Sleeping on a mattress that’s wrong for you is something that way too many people tend to do, but it’s only because they’ve failed to understand what their bodies require in terms of sleeping conditions. What makes a good mattress? What’re the criteria worth taking into consideration? And how do we apply the mattress knowledge we gain into the actual shopping process?
- 1 Firmness & Feel
- 2 Firmness & Sleeping Positions
- 3 Firmness & Body Weight
- 4 Mattress Types
- 5 Further Shopping Tips
- 6 A Quick Look at the Best Mattresses
- 7 Conclusion
Firmness & Feel
When you’re checking out different mattress models, you’ll often come across a term called “firmness”. This firmness rating is a number that varies from 1 to 10, but if you’ve shopped for a new bed more than a decade ago, you didn’t have to deal with this concept.
However, the firmness of the mattress is a very important number that might hint a lot about how that mattress is going to feel when you lie down on it.
While the feel of the mattress describes how your body feels when you lie on top of it, the firmness is the main factor that influences how the bed is going to feel.
But even if firmness is just a number, it can be quite a subjective one. The number one rule of mattress shopping that you have to keep in mind at all times is that a mattress that works for somebody else might not work for you.
There is a concept in the mattress industry which is known as “universal comfort”. This depicts mattresses that are built to cater to the needs of a wider pool of sleepers. Mattress firmness ratings are grades from 1 to 10, with 1 being the softest surface possible, and 10 being the firmest.
Universal comfort mattresses usually have firmness levels that range between 5 and 7, giving the mattress a medium-feel. Since 80 percent of sleepers are ok with sleeping on such a bed, these mattresses were basically designed to provide a comfortable feel in multiple sleeping positions.
But there are sleepers out there who need a softer mattress, just as there are people who need a firmer one. Because of that, it’s important to clarify the concepts of soft, medium, and firm, and what are the firmness ratings for each:
A soft mattress is typically preferred by people who like to sleep on the side. As your body pushes the heavier parts inside the bed, the mattress needs to either sink in or push back.

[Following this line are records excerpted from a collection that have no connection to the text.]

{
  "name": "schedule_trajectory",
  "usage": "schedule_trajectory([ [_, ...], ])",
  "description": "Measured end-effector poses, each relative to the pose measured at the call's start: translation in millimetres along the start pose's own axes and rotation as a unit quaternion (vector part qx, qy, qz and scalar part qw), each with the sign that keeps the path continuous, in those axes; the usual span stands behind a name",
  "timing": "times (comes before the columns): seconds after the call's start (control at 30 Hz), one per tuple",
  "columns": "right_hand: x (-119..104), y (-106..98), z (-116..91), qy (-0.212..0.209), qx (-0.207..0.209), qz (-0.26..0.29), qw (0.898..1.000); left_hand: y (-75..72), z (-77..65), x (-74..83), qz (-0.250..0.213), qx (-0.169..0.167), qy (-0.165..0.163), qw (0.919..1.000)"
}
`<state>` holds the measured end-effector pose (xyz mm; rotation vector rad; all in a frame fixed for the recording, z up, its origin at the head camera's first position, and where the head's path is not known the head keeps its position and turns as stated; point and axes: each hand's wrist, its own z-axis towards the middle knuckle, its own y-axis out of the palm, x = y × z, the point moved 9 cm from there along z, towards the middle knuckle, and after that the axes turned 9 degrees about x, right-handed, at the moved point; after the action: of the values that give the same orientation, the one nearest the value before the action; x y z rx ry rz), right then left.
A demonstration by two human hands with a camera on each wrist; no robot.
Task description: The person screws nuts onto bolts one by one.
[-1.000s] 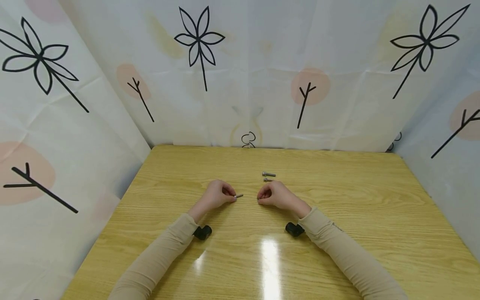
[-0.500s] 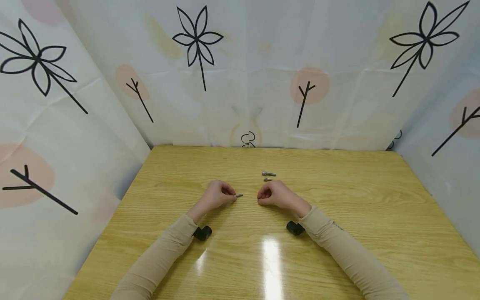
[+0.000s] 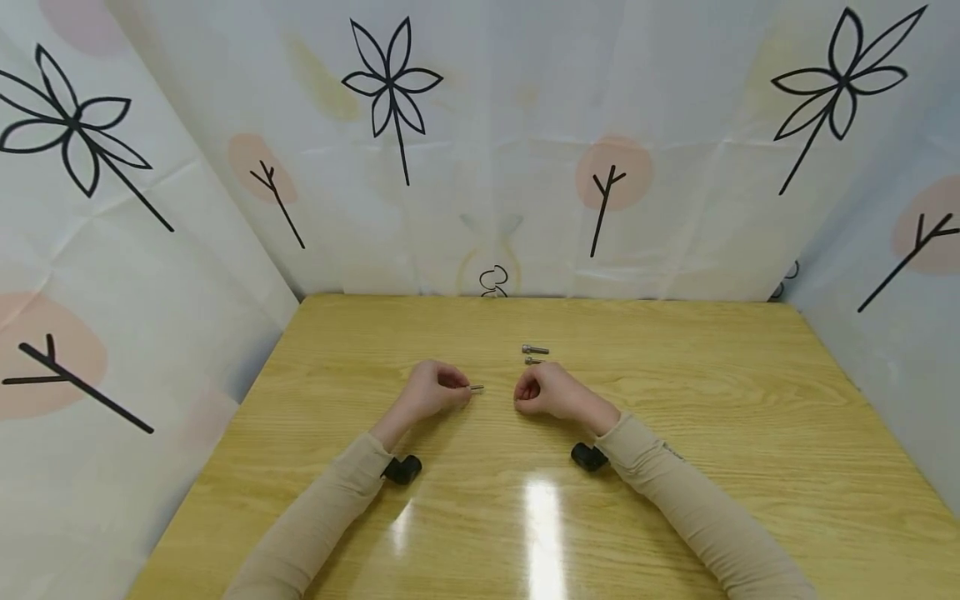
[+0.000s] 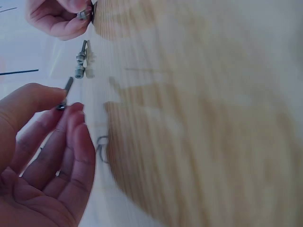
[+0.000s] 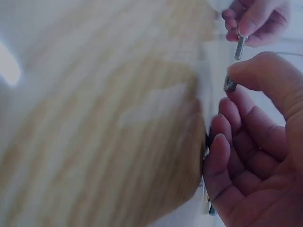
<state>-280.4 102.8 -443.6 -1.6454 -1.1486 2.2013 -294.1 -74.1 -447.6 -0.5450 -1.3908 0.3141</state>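
Between thumb and index fingertip, my left hand [image 3: 437, 386] pinches a small metal bolt [image 3: 477, 388], its shank pointing right toward the other hand. Its thick end is partly covered by the fingers in the left wrist view. My right hand [image 3: 553, 390] pinches a small metal nut [image 5: 230, 84] with thumb and index finger; the head view hardly shows it. A short gap separates bolt and nut. Just beyond the right hand lie two more bolts on the table, a larger one [image 3: 535, 350] and a smaller one [image 3: 532, 361], partly hidden by that hand.
The wooden table [image 3: 360, 333] runs back to a white patterned curtain [image 3: 495, 167], which also hangs at both sides. Black wrist cameras, left [image 3: 403, 469] and right [image 3: 588, 457], sit low by the sleeves. Light glares off the table's front.
Both hands stay nearly in place. The bolt in the left hand has tilted from slightly upward to about level. The nut at the right fingertips has turned and shows less in the head view.
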Motion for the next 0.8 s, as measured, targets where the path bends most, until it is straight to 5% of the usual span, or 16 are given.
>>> schedule_trajectory([
  [0.2,5.3,-27.9,-0.7,0.026,0.049,0.101,0.993,2.9,1.2,14.1,-0.104,0.002,0.007,0.9946],
  [0.4,2.5,-46.6,-2.7,0.069,0.091,0.255,0.960,3.2,3.0,46.1,-0.225,0.000,0.021,0.9742],
  [0.5,3.3,-47.7,-2.7,0.087,0.107,0.340,0.930,5.0,2.9,62.0,-0.258,0.007,0.025,0.9658],
  [0.7,-1.2,-48.4,-4.1,0.084,0.111,0.513,0.847,17.3,6.6,83.3,-0.293,0.010,0.037,0.9552],
  [0.8,-8.1,-49.5,-3.7,0.067,0.098,0.563,0.818,20.5,8.8,88.0,-0.298,0.020,0.041,0.9534],
])
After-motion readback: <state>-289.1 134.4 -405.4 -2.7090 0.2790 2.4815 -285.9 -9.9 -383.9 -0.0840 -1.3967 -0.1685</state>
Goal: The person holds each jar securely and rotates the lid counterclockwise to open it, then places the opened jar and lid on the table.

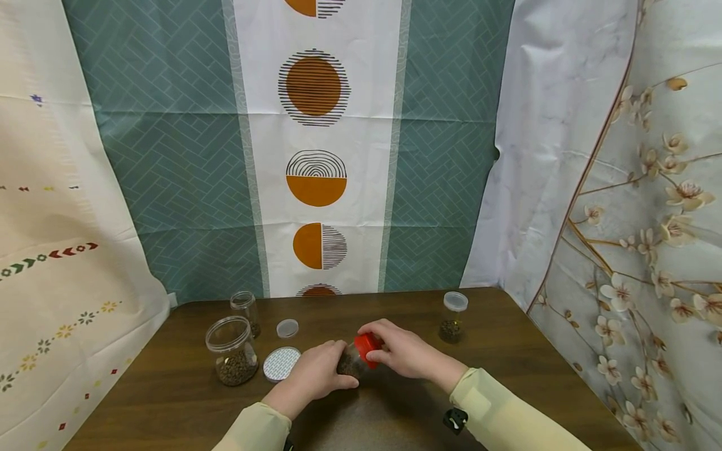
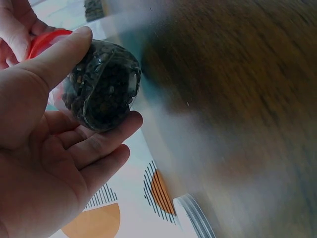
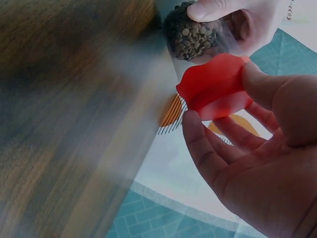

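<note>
Tilted over the table is a small clear jar (image 2: 106, 87) of dark brown pellets. My left hand (image 1: 318, 373) grips its body, thumb on one side and fingers beneath, as the left wrist view shows. At the jar's mouth end is a red lid (image 3: 215, 87) with a wavy edge. My right hand (image 1: 406, 351) pinches this lid between thumb and fingers. Both hands are close together near the middle of the table. Beside the left hand lies a round white lid (image 1: 281, 364). The jar's mouth is hidden by the red lid.
On the left of the brown wooden table (image 1: 169, 388) stand a wide open jar (image 1: 235, 360) partly filled with pellets and a narrower jar (image 1: 245, 307) behind it. A small clear lid (image 1: 287, 328) lies nearby. A lidded jar (image 1: 452, 319) stands at the back right.
</note>
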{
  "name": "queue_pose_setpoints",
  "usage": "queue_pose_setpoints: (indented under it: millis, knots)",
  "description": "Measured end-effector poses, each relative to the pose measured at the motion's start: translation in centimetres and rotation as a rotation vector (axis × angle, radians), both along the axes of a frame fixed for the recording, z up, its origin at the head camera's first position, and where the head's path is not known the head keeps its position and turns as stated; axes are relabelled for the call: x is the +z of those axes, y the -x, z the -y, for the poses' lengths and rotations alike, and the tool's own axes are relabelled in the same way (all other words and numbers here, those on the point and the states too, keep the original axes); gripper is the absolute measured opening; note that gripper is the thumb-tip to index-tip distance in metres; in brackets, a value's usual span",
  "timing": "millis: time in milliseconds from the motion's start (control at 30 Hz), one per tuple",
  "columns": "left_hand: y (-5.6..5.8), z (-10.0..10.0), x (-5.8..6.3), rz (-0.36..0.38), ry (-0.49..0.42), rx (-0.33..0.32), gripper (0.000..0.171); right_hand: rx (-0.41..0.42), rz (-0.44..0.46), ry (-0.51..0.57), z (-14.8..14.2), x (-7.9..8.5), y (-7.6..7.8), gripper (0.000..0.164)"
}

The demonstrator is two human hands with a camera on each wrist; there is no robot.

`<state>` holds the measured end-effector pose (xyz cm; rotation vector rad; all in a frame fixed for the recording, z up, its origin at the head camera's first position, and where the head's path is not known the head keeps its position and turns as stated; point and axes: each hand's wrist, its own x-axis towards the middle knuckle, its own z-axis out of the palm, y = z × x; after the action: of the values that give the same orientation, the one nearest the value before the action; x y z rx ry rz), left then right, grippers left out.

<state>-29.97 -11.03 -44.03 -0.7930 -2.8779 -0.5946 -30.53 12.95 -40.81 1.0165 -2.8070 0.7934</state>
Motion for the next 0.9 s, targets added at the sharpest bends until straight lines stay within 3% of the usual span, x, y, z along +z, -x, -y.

If your body parts are confronted with a firm surface, the mattress will push back instead of sinking it to cradle the body parts. When you sleep on the side, your shoulders and hips push inside the mattress, so if the bed isn’t soft enough, you’ll wake up in pain. For the most part, soft mattresses have firmness ratings that vary between 3 and 5.
A medium mattress is a universal choice. These are the best-selling mattresses for a variety of different reasons, but it’s mostly because they are the middle ground that can provide comfort for couples who share a bed, yet would normally have individual sleeping preferences. Medium firmness mattresses will be graded from 5 to 7.
Every mattress with a firmness rating of at least 7 or 7.5 is considered to be a firm bed. When you lie on top of such a bed, you’ll barely feel your body sinking into it.
They are great for people who like that feeling of sleeping on top of the mattress, but also for heavyweight people that would cause a softer mattress to compress and sink in way too much for their own comfort.
Firmness & Sleeping Positions
There are plenty of factors that will determine what type of mattress is best suited for you, but there are two of them which stand above everything else: your favorite sleeping position and your weight.
There are three main sleeping positions that mattress manufacturers take into account as they’re designing their beds: side sleeping, sleeping on the back, and sleeping on the stomach. Needless to say, each type of sleeping position requires a different kind of mattress.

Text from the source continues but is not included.